Explanation of the task from Discord channel:

**What are we trying to achieve?**  
We want to create models, which can automatically capture differences between meaning of different phrases. These models should also be as good as we are (humans) in this task. Check example (1) from Mitchell/Lapata paper, it has two sentences which share the same words, but their meaning is completely different. We as humans can clearly see this difference, but how could a machine capture it?

It is intuitive that in order to get a meaning of a phrase, we might combine meaning of individual words in this phrase somehow, but how? First, we represent each word with the frequency vector based on the semantic space that we built before (e.g, frequency space, ppmi space, svd space). In other words, each word's meaning is represented by the number of times other words occur in the context, defined by window size. Now, we have a vector for `discussion` and a vector for `thrive`.

_How do we combine these vectors to get a single vector for the phrase `discussion thrive`?_

Such methods of combining meaning vectors into a single item are called _semantic composition methods_ (literally, because we compose semantic meaning of the phrase from its individuals). During the lecture, we tried different semantic composition methods: additive, multiplicative, combined.

Let's say we multiplied the vectors (went with the multiplicative method) and now we have one vector for our phrase.

Remember, we want to have a model that captures differences between the phrases; it means that if `discussion thrive` is our reference phrase, we need to have a different phrase (high or low similarity phrase) to compare it against the reference one. How do we get this other phrase? Well, this other phrase can be either very similar to the reference or not similar at all, right? Let's say we decided to go with the second option and made/constructed a phrase `discussion digress`, which we know is very dissimilar to the reference phrase. We label this pair of phrases as having a low similarity, e.g., `low` in `hilo`. We can also create a different phrase (e.g., `discussion develop`) and use it as a high similarity phrase when paired with our reference phrase, right? This then would be labeled as `high` in `hilo`. This is what `hilo` in the dataset stands for: known information about how similar the reference phrase and the landmark phrase are.

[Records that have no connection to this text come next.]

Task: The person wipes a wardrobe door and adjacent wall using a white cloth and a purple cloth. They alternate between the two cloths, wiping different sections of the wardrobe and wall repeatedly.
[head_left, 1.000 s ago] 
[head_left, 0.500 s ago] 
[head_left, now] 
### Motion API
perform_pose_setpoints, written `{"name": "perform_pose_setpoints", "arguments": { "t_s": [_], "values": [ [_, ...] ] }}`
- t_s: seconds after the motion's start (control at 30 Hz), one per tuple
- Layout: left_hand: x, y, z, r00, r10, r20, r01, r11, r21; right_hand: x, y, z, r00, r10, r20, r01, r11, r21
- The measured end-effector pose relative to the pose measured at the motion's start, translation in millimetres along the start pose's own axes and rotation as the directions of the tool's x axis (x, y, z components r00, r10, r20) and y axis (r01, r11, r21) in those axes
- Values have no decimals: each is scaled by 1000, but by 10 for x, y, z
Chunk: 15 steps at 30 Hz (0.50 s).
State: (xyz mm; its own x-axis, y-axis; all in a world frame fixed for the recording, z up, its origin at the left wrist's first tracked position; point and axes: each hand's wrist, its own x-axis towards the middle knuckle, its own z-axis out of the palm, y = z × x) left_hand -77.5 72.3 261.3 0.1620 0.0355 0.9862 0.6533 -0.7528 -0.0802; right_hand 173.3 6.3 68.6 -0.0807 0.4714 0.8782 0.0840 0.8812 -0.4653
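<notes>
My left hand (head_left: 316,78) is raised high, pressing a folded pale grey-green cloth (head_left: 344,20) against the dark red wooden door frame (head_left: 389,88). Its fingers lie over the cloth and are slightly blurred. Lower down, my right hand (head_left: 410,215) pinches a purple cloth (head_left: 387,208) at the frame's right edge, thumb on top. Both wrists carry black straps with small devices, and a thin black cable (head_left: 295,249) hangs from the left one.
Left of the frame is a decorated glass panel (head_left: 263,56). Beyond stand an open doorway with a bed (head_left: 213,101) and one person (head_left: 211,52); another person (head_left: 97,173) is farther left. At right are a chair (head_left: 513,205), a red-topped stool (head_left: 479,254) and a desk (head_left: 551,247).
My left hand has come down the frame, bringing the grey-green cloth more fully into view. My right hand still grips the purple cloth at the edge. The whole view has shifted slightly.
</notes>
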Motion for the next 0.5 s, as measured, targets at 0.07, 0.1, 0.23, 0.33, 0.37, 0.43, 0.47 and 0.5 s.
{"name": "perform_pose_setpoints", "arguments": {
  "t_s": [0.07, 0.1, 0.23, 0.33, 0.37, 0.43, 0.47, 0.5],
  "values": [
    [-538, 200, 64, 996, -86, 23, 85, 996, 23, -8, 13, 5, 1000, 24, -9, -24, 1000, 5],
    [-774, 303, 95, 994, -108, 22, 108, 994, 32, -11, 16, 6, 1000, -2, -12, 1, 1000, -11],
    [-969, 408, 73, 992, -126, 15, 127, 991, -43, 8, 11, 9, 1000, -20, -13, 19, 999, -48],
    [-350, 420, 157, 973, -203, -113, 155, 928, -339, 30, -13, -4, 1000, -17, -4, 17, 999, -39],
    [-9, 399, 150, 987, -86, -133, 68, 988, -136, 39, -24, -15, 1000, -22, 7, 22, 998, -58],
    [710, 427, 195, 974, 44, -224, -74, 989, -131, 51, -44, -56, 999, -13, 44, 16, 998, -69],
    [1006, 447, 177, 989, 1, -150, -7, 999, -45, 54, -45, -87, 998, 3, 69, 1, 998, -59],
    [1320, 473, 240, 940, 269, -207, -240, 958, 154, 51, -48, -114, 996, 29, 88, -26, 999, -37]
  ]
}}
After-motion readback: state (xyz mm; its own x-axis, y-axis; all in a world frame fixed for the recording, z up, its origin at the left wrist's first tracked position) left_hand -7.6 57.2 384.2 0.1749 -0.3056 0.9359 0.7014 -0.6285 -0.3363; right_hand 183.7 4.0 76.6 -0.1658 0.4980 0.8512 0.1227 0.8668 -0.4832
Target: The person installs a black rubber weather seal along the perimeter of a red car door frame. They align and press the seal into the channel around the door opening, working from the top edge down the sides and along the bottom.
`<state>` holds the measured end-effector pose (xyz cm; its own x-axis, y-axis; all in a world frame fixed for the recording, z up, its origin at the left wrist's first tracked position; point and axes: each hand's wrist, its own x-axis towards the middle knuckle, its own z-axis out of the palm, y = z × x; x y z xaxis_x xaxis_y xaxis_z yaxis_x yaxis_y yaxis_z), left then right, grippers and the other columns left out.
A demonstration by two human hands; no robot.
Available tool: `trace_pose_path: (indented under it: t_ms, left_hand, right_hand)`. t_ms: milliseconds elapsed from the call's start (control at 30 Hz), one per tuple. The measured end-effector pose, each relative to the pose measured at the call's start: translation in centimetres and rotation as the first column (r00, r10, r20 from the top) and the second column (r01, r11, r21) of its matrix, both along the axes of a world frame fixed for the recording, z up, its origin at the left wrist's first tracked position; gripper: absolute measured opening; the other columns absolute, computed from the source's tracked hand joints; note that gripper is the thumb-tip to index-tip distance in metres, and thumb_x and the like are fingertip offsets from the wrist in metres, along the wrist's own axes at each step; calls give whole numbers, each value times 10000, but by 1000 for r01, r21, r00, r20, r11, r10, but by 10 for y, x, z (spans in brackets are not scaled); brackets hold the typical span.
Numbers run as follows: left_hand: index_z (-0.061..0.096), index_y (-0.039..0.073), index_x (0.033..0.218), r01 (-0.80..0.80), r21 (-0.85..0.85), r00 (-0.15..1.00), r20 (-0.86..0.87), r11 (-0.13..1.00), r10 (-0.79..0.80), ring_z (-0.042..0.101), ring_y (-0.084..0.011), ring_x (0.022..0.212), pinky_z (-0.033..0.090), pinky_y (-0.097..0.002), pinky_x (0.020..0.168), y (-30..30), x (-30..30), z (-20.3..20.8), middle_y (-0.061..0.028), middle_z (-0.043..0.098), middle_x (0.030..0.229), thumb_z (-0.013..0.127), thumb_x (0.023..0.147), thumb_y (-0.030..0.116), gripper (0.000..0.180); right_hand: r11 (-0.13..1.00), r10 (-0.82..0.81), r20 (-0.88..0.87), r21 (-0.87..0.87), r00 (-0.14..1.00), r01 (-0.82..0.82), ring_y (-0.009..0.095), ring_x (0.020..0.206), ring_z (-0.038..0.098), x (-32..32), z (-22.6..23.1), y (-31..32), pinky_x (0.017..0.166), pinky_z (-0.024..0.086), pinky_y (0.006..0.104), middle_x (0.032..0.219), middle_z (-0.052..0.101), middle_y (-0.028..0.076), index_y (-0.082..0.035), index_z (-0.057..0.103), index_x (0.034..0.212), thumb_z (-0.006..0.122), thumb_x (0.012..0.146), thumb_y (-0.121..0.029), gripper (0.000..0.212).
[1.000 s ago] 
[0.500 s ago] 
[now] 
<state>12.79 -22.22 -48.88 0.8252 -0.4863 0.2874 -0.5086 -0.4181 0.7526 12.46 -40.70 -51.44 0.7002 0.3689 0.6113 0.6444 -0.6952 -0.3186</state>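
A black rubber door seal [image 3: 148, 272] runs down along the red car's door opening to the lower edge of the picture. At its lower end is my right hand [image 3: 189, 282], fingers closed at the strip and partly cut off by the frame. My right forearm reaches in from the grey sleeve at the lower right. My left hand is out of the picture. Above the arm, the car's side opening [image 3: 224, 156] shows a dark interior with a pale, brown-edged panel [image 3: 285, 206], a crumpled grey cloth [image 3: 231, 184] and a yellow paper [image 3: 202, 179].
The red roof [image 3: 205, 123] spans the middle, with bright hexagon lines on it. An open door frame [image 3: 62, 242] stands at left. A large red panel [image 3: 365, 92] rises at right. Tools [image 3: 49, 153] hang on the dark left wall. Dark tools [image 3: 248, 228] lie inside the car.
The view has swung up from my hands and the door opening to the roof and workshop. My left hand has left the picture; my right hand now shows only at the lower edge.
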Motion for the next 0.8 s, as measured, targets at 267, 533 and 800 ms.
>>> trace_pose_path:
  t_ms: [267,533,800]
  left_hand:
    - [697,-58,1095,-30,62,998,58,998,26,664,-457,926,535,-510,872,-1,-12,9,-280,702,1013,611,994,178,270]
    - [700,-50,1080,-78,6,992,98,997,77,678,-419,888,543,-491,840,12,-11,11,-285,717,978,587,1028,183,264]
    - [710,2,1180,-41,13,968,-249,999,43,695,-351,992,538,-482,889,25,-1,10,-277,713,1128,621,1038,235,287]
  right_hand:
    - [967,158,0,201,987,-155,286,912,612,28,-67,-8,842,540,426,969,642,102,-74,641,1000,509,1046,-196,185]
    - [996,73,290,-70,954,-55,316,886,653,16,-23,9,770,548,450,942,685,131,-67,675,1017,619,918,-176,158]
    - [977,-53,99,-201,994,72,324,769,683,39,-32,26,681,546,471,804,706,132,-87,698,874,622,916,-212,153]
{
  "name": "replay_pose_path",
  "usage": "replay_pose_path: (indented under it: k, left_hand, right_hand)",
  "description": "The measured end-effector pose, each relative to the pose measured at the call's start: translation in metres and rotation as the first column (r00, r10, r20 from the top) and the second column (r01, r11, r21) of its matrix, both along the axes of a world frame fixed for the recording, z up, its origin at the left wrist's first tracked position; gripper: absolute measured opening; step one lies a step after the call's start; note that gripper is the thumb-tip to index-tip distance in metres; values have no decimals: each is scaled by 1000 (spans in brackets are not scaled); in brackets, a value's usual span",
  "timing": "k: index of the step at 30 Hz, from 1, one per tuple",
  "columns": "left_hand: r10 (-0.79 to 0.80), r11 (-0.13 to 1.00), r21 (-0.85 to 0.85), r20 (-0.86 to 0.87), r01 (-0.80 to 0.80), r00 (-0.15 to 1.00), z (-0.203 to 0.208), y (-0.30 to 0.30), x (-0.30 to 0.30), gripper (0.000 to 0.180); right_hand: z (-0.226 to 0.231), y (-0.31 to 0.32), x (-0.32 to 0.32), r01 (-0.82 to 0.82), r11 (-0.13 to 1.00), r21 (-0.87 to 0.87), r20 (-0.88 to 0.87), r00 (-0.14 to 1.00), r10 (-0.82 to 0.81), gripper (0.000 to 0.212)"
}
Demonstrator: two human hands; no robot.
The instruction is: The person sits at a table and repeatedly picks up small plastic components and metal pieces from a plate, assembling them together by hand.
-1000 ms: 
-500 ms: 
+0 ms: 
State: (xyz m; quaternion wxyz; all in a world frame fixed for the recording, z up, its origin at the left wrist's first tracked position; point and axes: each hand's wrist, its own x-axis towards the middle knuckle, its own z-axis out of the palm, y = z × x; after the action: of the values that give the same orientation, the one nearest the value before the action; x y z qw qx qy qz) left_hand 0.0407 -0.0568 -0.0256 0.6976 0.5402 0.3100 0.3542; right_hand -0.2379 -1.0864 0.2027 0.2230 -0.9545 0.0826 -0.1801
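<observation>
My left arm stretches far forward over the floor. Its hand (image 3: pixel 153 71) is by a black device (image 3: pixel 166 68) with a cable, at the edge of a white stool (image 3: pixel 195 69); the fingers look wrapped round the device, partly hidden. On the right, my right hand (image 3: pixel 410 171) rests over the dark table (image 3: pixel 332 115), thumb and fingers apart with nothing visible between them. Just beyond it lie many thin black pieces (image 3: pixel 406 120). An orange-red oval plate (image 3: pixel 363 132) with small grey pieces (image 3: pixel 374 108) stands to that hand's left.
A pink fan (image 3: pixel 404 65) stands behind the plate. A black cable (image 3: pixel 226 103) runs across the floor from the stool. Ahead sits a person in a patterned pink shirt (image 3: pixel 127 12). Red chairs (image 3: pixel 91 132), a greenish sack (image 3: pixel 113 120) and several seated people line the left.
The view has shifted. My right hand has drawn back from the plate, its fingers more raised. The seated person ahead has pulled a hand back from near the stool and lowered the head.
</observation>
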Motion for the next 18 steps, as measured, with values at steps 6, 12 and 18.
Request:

Now, our main task is to automatically learn the similarities/differences between our reference and our landmark, right? We take the first pair: `discussion thrive` vs. `discussion digress`. We have a vector representation for each of these phrases.

**How do we compare two vectors?**

We use cosine similarity to calculate a single score that would tell us about the similarity between these two vectors. The bigger the cosine, the more similar two vectors are. Cosine ranges from 0 to 1 (0 is very low similarity, 1 is very high similarity). Let's say, we get a cosine of 0.89, it means that according to the multiplicative model (remember, we decided to use multiplicative semantic composition method), these phrases are very similar (cosine is quite high). But wait a second, we know that these two phrases should be of low similarity, right? Because this is what the value in `hilo` tells us about this pair - `discussion thrive` and `discussion digress` are not similar to each other. Clearly, our multiplicative method fails to capture it.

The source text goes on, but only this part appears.